Terzo album per i Beatenberg, il primo dopo cinque anni d’apparente silenzio, un periodo di tempo che i tre musicisti, Matthew Field, Robin Brink e Ross Dorkin, hanno trascorso in cerca di un nuovo assetto musicale, tentando nello stesso tempo di superare il gap post-pandemia che li ha visti spostarsi da Città del Capo in quel di Londra.
L’indie-pop del trio sudafricano ha radici sia nella colta contaminazione
made in New York di
Paul Simon era “
Graceland”, che nell’effervescente esordio dei
Vampire Weekend, anche se i Beatenberg prediligono soluzioni decisamente più accessibili.
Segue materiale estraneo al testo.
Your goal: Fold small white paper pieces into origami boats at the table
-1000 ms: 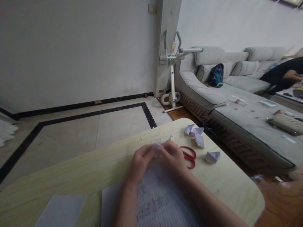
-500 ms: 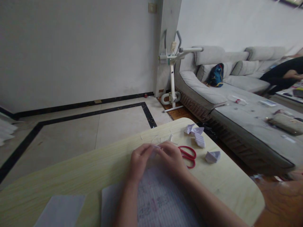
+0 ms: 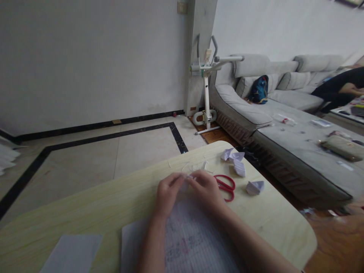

La contagiosa leggerezza dell’album è figlia del pop
anni 80 e
90, ma più che la nostalgia i Beatenberg prediligono la spensieratezza, alle tentazioni indie la band sudafricana supplisce con pulsanti ritmi afro-dance e sdolcinatezze pop alla Haircut One Hundred.
E’ un disco anomalo, “The Great Fire Of Beatenberg”, dietro le colorate sonorità elettro-dance (“Branches On A Tree”) e l’esotismo
balearic beat (“Eau De Toilette”), ci sono l’urgenza dello zulu-folk (“Worth More”, “Wheelbarrow”) ma anche un romanticismo credibile e suadente (“When I Fall Asleep”, “Green Bird”).
I Beatenberg sono un raro esempio di pop raziocinante, che anche un ascoltatore esigente può trovare godibile. Brani come “Bath Towel”, “Gold Mine” e “Night Bus” sono un alito di vita e lasciarsi sedurre da tanta semplicità non è poi una colpa.